Ce n'est toutefois qu'en 2016, alors que Rudy Giuliani s'est trouvé une raison de vivre dans la campagne présidentielle de Donald Trump, que les épisodes d'ivresse commencent à générer des inquiétudes dans son entourage. Les incidents embarrassants se succèdent et ne se ressemblent pas. Un dérapage islamophobe lors d'un important dîner avec des clients. Une chute «due à l'ivresse» qui lui vaut une hospitalisation. Des propos délirants lors d'un dîner commémoratif du 11 septembre. Autant d'épisodes qui achèvent définitivement d'enterrer la réputation de l'ex-héros.
Les choses ne vont pas aller en s'arrangeant après son arrivée à la Maison-Blanche, aux côtés de Donald Trump. A la fin de sa journée, l'avocat et conseiller personnel du président va se détendre et s'hydrater au bar du Trump International Hotel de Washington. Il fait tellement partie des meubles qu'on fait installer une plaque à sa table préférée. «Bureau personnel de Rudolph W. Giuliani».
Au-delà d'être source de blagues potaches, les épisodes d'ivresse récurrents de Giuliani sont surtout considérés comme un véritable fléau médiatique. Car il n'est pas rare pour Rudy d'enchaîner l'apéritif avec une interview tardive sur Fox News. Chacune de ses apparitions à l'antenne est scrutée fiévreusement. «Cela se voyait», glisse un conseiller de Trump au New York Times.
L'intéressé, lui, maintient qu'il n'a jamais donné d'interview sous l'emprise de l'alcool. «J'aime le scotch», admett-il en 2021. Avant d'entamer, encore et toujours, le même refrain.
Mais comment expliquer que les habitudes de consommation de Rudy Giuliani soit passées de simples murmures et ricanements entre initiés, à une affaire d'Etat?
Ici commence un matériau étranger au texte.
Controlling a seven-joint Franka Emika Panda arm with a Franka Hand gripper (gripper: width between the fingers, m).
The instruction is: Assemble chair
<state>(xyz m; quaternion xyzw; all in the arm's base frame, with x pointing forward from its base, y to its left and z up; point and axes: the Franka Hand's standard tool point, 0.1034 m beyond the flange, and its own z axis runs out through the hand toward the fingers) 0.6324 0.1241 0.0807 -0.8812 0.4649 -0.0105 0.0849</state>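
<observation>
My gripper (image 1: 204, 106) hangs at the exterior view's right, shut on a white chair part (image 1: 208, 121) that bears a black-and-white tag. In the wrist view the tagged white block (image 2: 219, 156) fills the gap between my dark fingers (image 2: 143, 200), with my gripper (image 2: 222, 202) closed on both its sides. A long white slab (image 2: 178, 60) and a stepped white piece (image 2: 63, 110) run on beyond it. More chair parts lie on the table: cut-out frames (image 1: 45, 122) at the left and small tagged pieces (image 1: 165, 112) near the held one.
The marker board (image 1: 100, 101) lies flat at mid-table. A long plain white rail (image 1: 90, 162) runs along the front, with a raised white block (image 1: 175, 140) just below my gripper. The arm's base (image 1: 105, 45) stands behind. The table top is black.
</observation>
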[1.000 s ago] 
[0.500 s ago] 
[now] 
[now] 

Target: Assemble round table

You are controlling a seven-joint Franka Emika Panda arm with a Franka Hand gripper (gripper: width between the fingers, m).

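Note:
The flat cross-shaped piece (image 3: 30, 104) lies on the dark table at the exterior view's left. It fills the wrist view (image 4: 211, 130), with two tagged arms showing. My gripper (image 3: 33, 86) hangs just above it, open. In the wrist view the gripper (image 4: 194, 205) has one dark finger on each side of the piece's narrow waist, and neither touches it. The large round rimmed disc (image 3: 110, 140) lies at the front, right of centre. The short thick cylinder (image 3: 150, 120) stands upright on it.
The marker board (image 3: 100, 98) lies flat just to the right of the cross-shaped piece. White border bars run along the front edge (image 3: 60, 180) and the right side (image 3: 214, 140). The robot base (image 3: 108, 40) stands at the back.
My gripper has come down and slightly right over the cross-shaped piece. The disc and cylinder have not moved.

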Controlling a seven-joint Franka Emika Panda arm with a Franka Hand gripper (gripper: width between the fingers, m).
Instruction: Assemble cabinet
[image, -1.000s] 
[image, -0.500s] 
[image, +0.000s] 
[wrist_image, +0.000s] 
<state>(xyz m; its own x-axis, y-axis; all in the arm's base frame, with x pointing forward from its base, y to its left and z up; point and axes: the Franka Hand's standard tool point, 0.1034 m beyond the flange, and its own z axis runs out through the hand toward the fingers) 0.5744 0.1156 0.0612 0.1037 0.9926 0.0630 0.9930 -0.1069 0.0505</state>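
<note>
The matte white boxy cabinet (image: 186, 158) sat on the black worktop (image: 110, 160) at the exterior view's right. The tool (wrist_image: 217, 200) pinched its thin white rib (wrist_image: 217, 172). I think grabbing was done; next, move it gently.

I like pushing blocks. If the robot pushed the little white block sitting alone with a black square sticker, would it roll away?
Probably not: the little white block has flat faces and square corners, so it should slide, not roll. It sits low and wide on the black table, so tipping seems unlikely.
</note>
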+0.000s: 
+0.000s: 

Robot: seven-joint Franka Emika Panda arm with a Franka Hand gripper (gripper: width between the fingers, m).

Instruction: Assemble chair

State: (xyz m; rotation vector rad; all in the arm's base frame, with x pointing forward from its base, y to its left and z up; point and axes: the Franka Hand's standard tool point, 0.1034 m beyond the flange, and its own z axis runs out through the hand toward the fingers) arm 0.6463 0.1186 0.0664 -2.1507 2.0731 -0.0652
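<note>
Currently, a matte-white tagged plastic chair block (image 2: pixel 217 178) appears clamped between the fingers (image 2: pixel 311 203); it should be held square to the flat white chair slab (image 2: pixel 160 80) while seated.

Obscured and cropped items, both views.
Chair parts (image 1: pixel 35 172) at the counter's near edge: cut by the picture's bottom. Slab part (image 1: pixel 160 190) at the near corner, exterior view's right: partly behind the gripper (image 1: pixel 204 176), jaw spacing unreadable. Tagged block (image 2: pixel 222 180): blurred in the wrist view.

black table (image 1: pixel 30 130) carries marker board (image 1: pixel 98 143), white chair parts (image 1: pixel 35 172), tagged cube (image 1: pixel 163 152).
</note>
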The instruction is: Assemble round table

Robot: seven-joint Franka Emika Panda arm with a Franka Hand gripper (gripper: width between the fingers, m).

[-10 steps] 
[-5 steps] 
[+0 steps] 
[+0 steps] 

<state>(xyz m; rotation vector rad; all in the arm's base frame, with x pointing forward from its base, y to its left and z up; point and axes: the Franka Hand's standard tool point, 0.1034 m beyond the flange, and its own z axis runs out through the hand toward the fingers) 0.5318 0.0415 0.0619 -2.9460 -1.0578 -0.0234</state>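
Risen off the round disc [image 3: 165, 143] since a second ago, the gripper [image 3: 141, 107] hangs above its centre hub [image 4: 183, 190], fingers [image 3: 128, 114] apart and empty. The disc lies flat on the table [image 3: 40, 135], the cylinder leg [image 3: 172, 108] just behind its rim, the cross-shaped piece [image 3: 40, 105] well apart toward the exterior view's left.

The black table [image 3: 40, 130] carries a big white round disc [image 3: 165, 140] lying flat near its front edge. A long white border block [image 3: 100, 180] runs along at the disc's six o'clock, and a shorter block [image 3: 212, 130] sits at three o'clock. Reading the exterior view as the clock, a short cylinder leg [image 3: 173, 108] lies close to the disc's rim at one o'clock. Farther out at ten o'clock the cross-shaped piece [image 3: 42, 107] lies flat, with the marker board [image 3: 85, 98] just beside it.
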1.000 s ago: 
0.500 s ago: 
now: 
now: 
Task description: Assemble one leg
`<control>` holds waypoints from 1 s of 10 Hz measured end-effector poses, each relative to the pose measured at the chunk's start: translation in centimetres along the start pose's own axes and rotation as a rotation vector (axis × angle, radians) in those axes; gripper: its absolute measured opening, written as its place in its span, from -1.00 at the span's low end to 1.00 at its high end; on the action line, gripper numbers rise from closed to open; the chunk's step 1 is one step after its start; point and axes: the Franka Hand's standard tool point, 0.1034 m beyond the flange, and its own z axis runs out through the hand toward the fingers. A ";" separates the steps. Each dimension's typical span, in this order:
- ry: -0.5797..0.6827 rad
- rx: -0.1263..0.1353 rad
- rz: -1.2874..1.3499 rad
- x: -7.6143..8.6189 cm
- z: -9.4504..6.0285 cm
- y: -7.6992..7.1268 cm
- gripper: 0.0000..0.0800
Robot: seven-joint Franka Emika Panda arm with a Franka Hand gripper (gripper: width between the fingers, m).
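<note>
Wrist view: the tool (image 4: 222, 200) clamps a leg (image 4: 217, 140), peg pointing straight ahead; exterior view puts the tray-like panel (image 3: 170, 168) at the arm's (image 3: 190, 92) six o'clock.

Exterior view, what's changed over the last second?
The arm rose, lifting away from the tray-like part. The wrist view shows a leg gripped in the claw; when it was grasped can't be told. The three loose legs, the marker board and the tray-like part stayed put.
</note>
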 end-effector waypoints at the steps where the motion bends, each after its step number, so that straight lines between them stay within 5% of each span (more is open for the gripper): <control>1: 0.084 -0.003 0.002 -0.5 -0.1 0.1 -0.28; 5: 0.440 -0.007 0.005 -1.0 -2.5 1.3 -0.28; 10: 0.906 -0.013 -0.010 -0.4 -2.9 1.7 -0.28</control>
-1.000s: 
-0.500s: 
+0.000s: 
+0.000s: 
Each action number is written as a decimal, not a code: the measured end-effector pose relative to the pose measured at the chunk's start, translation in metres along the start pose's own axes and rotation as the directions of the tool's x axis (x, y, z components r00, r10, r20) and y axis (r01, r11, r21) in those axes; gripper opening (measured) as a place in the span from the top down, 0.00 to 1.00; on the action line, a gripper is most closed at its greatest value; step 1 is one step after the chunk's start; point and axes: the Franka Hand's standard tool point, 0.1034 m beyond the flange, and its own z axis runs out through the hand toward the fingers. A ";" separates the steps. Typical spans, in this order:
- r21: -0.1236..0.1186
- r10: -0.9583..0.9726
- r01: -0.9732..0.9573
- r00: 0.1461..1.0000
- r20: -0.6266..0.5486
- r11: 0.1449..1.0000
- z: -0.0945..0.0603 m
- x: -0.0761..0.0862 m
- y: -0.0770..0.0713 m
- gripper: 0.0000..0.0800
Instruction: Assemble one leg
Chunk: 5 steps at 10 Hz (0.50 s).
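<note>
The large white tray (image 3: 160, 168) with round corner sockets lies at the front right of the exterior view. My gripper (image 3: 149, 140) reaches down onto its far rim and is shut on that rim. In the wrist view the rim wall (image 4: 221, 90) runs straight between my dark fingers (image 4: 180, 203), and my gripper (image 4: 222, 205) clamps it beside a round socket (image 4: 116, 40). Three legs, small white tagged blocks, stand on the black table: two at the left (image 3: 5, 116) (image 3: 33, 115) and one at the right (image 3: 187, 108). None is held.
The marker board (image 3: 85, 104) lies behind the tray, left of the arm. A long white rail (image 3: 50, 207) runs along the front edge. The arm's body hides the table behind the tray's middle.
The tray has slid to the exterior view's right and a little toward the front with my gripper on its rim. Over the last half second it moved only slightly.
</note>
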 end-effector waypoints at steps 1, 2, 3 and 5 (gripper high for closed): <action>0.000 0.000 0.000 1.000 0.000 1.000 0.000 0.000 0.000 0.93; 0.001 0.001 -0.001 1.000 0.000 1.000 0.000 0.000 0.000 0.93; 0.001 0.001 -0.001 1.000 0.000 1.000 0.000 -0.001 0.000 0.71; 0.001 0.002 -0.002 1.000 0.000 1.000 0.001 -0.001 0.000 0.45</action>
Souvenez-vous. Le soir des élections du 3 novembre 2020, alors que le décompte des voix touche au but et qu'il sent son second mandat lui échapper, Donald Trump fulmine. C'est alors qu'un fidèle conseiller, enfiévré et exaltant un fort parfum d'alcool, se penche sur son épaule pour lui intimer l'impensable: faire fi des résultats et revendiquer la victoire. Ce conseiller «définitivement ivre», c'est Rudy.
«Ivre», mais à quel point? Suffisamment pour que cela saute aux yeux de Donald Trump, le grand abstinent autoproclamé, qui s'est déjà gentiment moqué du penchant de son associé pour la boisson? C'est toute la question à laquelle les procureurs, chargés d'enquêter dans le cadre du procès fédéral de Trump pour ingérence électorale, doivent répondre aujourd'hui.
La réponse pourrait sérieusement empiéter sur les efforts de l'équipe juridique de l'ancien président américain. Jusqu'à présent, leur stratégie consiste à le présenter comme un client, s'inspirant innocemment des indications de ses conseillers et avocats. Si l'ivresse de Rudy Giuliani était aussi manifeste que les témoins l'ont laissé entendre, l'argument de la confiance aveugle pourrait perdre sérieusement de sa valeur.
Pendant ce temps, Rudy Giuliani tente également de se dépatouiller de son propre marasme judiciaire. Outre ces accusations de racket électoral en Géorgie, il doit se sortir d'un procès pour diffamation, ainsi que d'accusations de harcèlement sexuel. Alcoolisme ou pas, le nom de l'ancien homme fort de New York s'annonce aussi facile à laver qu'une tâche de vin rouge sur une chemise blanche.